The band are now set to release their second full-length, Holding On To Hand Grenades, later in January, and everything I said about the advance single is true once again. In that piece, I wrote:

It is not damning with faint praise to say that the Beatings remind me of Mission of Burma; only rarely can a band pursue Burma’s post-punk ideal of brittle soundscapes replete with feedback, scratchy guitars, and dry vocals and have it sound any good. Usually such bands just sound like they’re ripping off Burma with a little Pixies on the side. But the Beatings have managed the rare trick of appropriating some of the astringent, hyperintelligent sound invented by Mission of Burma but making it sound human, intimate, and alive in a way that Burma never could.

But the Beatings aren’t a tribute band. Although they do wear their influences on their sleeves (touches of Radiohead, Pixies, Sonic Youth, and giant helpings of Husker Du is what I’m hearing), this is to be expected for a relatively young band working in a close-knit genre looming with giants. It is really, really hard to find your own voice and write original songs (I should know… I’ve been trying (and failing) for fifteen years), but four(ish) short years into their career, The Beatings sound most like… themselves.

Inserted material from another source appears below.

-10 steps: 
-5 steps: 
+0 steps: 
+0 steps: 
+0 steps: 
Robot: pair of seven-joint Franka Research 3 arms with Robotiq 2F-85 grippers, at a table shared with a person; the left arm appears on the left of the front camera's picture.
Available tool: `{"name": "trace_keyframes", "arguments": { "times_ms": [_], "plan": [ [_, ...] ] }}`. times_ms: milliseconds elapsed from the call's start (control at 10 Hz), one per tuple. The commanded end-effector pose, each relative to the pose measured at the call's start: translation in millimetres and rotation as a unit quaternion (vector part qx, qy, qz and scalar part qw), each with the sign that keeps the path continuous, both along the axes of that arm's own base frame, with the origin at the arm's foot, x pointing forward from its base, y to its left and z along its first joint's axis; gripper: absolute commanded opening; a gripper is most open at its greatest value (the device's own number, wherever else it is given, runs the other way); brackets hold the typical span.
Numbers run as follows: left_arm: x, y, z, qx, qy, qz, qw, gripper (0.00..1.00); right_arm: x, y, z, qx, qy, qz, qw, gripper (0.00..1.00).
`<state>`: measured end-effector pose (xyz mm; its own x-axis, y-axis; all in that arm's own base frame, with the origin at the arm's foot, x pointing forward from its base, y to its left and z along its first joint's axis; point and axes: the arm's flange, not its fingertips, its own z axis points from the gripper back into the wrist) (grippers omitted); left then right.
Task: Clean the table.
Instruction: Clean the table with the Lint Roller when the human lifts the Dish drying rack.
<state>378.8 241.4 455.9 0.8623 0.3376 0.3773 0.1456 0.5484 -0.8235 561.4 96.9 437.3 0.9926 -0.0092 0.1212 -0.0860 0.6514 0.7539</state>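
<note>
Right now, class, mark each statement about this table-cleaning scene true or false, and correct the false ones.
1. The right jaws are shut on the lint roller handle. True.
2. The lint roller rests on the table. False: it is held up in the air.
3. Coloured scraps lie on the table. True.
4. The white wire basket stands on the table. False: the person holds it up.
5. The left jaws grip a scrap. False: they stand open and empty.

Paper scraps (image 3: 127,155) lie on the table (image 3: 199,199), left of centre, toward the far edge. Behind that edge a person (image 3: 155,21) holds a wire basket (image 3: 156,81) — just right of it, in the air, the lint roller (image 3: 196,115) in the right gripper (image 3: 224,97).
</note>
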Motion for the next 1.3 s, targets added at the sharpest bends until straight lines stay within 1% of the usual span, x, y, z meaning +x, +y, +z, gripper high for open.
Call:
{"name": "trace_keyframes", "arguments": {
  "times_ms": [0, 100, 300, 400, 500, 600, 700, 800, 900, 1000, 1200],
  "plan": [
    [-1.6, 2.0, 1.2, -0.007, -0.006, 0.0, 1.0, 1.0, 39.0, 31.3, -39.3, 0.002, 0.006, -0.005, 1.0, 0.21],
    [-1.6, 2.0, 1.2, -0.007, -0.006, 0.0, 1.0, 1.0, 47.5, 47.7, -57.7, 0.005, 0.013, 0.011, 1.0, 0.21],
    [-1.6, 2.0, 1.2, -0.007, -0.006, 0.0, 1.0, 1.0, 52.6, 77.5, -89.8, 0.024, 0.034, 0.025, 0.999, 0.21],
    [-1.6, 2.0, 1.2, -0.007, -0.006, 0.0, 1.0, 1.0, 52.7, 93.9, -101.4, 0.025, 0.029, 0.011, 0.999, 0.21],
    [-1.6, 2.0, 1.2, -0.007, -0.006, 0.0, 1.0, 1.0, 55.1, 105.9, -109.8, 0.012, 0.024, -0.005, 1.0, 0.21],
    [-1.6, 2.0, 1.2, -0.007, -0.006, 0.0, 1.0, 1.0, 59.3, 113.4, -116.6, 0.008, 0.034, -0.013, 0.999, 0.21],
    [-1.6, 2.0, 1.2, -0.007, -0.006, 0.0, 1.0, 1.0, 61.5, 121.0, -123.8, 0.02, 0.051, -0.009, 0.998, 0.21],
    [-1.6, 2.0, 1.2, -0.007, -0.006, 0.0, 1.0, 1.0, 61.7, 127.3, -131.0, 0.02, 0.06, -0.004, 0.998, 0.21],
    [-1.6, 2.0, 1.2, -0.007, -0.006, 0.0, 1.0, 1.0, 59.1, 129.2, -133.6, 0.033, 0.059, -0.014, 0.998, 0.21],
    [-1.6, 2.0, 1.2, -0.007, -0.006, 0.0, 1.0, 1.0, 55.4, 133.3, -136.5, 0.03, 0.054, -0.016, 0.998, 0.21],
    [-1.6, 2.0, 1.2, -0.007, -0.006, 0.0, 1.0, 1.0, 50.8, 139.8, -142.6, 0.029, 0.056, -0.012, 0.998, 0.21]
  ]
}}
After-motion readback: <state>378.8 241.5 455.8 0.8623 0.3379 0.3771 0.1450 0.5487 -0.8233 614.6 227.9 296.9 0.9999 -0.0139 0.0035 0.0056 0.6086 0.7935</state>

If greater success eludes The Beatings with the release of Hand Grenades then there is no justice in the world. On Hand Grenade the band combine the spiky astringecy of their biggest influences with a deft melodic sense that makes their best songs refreshingly sweet and tart at the same time. Every song on the album is better than those on their previous EP, suggesting that they are growing quickly as songwriters and arrangers.